Some attackers study previous mass killings. They may imitate methods, dates, clothing, writings, livestreaming, manifesto language or target choices. This is why many journalists, researchers and prevention groups recommend limiting repeated use of attackers' names and images, avoiding unnecessary detail about methods, and focusing more on victims, survivors and prevention.

Online spaces can amplify this problem. Attackers may seek status in extremist or nihilistic communities, trade old attack material, or try to create content designed for spread after death or arrest. Moderation, reporting pathways and rapid removal of attack footage can reduce the reach of that material.

Notable Incidents

Mass shootings occur in many countries, although patterns differ by law, culture and weapon availability. Widely discussed examples include:

  • the Columbine High School attack in Colorado in 1999, carried out by Eric Harris and Dylan Klebold
  • the Sandy Hook Elementary School shooting in Connecticut in 2012, carried out by Adam Lanza
  • the Las Vegas shooting in Nevada in 2017, carried out by Stephen Paddock
  • the Christchurch mosque attacks in New Zealand in 2019, carried out by Brenton Tarrant

Examples should not be treated as a ranking or a script. The main value of studying these cases is to understand warning signs, emergency response, survivor needs, policy failures and ways to reduce future harm.

Prevention and Response

Prevention usually works best when it combines several approaches. Threat assessment teams can act when a person leaks intent, makes threats, fixates on violence or shows escalating grievance. Secure firearm storage can reduce access by people in crisis. Domestic abuse intervention can matter because a number of mass killings begin in a family or intimate-partner setting.

Emergency response has also changed.

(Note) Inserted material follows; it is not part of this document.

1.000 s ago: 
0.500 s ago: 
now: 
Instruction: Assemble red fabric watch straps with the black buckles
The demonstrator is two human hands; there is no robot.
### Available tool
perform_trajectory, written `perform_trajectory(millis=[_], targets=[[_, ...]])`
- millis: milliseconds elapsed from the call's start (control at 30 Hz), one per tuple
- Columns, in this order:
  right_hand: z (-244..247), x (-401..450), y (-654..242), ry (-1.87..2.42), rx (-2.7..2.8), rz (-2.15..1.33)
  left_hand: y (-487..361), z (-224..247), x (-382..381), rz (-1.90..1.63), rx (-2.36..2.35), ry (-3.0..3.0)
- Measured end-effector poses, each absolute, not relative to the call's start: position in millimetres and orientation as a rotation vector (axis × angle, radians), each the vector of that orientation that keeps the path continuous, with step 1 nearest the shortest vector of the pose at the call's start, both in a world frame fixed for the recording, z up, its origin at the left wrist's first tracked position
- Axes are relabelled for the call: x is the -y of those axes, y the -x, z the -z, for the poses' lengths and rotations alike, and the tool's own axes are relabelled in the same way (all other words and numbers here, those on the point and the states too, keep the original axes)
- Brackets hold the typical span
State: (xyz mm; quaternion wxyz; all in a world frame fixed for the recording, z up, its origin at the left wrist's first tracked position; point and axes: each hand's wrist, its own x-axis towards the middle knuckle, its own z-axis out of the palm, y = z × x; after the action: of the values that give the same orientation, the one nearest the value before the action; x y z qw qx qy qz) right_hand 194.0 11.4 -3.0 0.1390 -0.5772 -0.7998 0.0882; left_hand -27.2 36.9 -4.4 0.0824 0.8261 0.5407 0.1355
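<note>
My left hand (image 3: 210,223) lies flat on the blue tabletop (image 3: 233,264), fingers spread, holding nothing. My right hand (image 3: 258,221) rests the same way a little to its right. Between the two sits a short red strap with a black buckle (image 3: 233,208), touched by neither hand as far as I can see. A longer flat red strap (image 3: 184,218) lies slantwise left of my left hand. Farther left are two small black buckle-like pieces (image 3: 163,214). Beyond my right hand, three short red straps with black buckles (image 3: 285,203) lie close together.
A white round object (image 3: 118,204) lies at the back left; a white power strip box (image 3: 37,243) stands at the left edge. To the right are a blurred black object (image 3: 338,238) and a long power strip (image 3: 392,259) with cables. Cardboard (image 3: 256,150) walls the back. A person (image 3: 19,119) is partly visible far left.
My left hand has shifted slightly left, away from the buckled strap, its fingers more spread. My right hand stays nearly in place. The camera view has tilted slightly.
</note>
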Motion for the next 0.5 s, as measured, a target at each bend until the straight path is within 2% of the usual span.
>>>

Schools, workplaces and public venues often use lockdown procedures, evacuation plans, communication systems and trauma training. Police tactics in active shooter incidents have shifted towards rapid engagement of the attacker when the threat is ongoing.

After an attack, communities need medical care, mental health support, victim services, accurate information and long-term help. The effects can last for years, including injuries, bereavement, post-traumatic stress, disability, litigation, memorial disputes and policy arguments.

Public Debate

Mass shootings often lead to debate about firearms law, policing, school security, mental health services, online extremism, media coverage, domestic violence, and civil liberties. These debates can become highly polarised, especially in the United States.

Good analysis separates evidence from slogans. It asks what type of incident is being discussed, which interventions have evidence behind them, which rights are affected, and whether proposed changes would have applied to the facts of the attack.